The data that follows is to be copied exactly, with each image removed.
* * *
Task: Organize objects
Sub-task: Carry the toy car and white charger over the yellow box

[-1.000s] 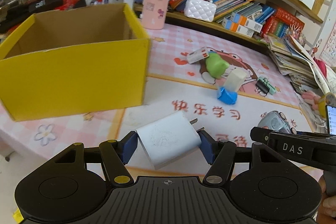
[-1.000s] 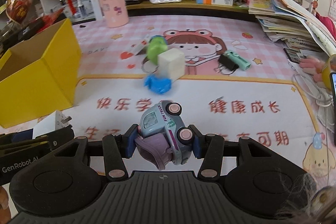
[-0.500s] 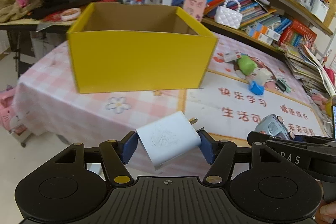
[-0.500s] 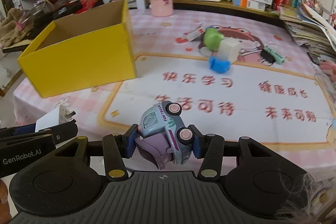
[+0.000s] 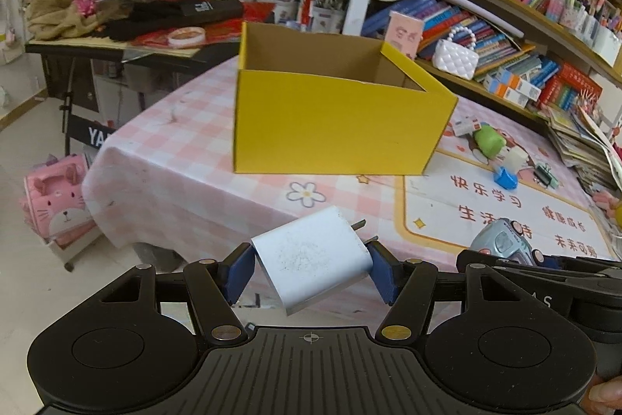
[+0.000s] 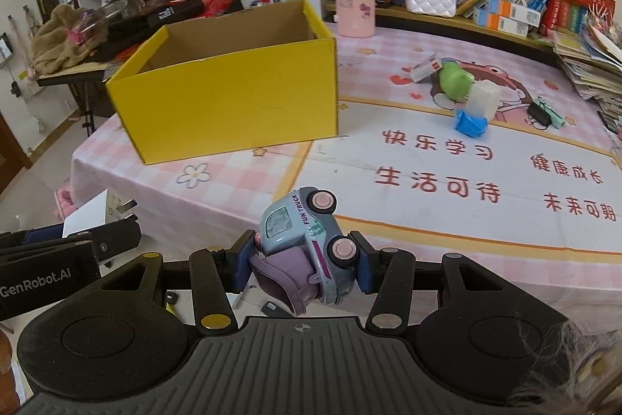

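Note:
My left gripper (image 5: 311,273) is shut on a white plug charger (image 5: 311,261) and holds it in the air off the table's near edge. My right gripper (image 6: 303,265) is shut on a blue and purple toy truck (image 6: 307,240), also held up before the table edge. An open yellow cardboard box (image 5: 334,127) stands on the pink checked tablecloth; it also shows in the right wrist view (image 6: 233,104). It looks empty from here. The toy truck shows at the right of the left wrist view (image 5: 503,244), and the charger at the left of the right wrist view (image 6: 91,216).
Further right on the table lie a green toy (image 6: 455,82), a white block (image 6: 484,100), a blue piece (image 6: 470,123), a binder clip (image 6: 540,113) and a small white box (image 6: 425,67). A pink cup (image 6: 353,4) stands behind. Bookshelves line the back; a book stack (image 5: 583,142) sits at the right.
Both grippers have pulled back and up from the table with their objects still held. The yellow box and the table now look farther away, and the table's near edge has come into view.

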Tool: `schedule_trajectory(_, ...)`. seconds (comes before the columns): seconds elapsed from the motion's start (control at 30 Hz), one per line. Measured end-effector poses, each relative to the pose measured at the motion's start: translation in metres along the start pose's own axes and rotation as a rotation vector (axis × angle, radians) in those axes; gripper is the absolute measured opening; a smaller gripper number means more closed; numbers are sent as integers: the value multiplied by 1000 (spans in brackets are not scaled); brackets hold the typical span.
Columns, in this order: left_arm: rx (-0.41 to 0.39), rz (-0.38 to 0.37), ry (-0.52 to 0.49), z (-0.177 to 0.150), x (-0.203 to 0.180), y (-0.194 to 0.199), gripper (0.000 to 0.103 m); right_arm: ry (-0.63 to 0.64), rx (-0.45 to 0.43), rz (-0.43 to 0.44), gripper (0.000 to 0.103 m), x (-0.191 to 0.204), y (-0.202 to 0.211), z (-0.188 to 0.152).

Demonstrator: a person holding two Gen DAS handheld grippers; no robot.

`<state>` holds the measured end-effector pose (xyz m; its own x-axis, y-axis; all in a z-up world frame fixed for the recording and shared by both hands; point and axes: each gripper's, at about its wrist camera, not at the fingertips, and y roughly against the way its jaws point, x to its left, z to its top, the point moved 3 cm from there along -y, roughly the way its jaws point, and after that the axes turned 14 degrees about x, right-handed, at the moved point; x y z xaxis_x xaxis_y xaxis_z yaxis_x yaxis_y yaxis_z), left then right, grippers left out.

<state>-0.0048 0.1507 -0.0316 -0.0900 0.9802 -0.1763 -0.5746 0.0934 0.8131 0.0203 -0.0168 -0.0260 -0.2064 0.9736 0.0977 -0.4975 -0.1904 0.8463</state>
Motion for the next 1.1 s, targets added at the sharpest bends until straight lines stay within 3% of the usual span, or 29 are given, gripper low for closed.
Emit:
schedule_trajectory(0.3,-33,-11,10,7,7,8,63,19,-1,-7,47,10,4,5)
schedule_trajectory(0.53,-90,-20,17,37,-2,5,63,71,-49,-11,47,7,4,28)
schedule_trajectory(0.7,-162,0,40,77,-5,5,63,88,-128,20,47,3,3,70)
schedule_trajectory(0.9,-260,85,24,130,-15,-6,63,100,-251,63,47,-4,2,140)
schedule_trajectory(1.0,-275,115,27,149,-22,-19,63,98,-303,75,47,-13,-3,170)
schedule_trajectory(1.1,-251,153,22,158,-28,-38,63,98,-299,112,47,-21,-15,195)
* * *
* RESPONSE *
Task: Organize objects
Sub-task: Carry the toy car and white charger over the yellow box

[-1.000s] 
[-1.000s] 
[-0.500s] 
[-0.500s] 
[+0.000s] 
[+0.000s] 

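Note:
My left gripper (image 5: 311,273) is shut on a white plug charger (image 5: 311,261) and holds it in the air off the table's near edge. My right gripper (image 6: 303,265) is shut on a blue and purple toy truck (image 6: 307,240), also held up before the table edge. An open yellow cardboard box (image 5: 334,127) stands on the pink checked tablecloth; it also shows in the right wrist view (image 6: 233,104). It looks empty from here. The toy truck shows at the right of the left wrist view (image 5: 503,244), and the charger at the left of the right wrist view (image 6: 91,216).
Further right on the table lie a green toy (image 6: 455,82), a white block (image 6: 484,100), a blue piece (image 6: 470,123), a binder clip (image 6: 540,113) and a small white box (image 6: 425,67). A pink cup (image 6: 353,4) stands behind. Bookshelves line the back; a book stack (image 5: 583,142) sits at the right.
Both grippers have pulled back and up from the table with their objects still held. The yellow box and the table now look farther away, and the table's near edge has come into view.
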
Tool: `schedule_trajectory(_, ...)`. seconds (comes before the columns): seconds elapsed from the motion's start (control at 30 Hz), one per line. Measured end-effector poses, each relative to the pose measured at the motion's start: translation in metres along the start pose's own axes and rotation as a rotation vector (axis × angle, radians) in those axes; gripper is the absolute measured opening; a smaller gripper number means more closed; numbers are sent as integers: the value multiplied by 1000 (spans in brackets are not scaled); brackets hold the typical span.
Columns, in this order: left_arm: rx (-0.41 to 0.39), rz (-0.38 to 0.37), ry (-0.52 to 0.49), z (-0.177 to 0.150), x (-0.203 to 0.180), y (-0.194 to 0.199), gripper (0.000 to 0.103 m); right_arm: ry (-0.63 to 0.64), rx (-0.45 to 0.43), rz (-0.43 to 0.44), gripper (0.000 to 0.103 m), x (-0.191 to 0.204), y (-0.202 to 0.211), z (-0.188 to 0.152).

Demonstrator: a person holding two Gen DAS handheld grippers; no robot.

`<state>` holds the measured end-effector pose (xyz m; its own x-axis, y-axis; all in a z-up world frame fixed for the recording and shared by both hands; point and axes: each gripper's, at about its wrist camera, not at the fingertips, and y roughly against the way its jaws point, x to its left, z to its top, the point moved 3 cm from there along -y, roughly the way its jaws point, and after that the axes turned 14 degrees about x, right-handed, at the moved point; x y z xaxis_x xaxis_y xaxis_z yaxis_x yaxis_y yaxis_z), left then right, grippers left out.

<state>-0.0048 0.1507 -0.0316 -0.0900 0.9802 -0.1763 -0.5746 0.0934 0.8131 0.0203 -0.0168 -0.0260 -0.2064 0.9736 0.0977 -0.4975 -0.1904 0.8463</state>
Motion for the next 1.1 s, targets added at the sharpest bends until straight lines stay within 3% of the usual span, or 29 are given, gripper low for closed.
Emit:
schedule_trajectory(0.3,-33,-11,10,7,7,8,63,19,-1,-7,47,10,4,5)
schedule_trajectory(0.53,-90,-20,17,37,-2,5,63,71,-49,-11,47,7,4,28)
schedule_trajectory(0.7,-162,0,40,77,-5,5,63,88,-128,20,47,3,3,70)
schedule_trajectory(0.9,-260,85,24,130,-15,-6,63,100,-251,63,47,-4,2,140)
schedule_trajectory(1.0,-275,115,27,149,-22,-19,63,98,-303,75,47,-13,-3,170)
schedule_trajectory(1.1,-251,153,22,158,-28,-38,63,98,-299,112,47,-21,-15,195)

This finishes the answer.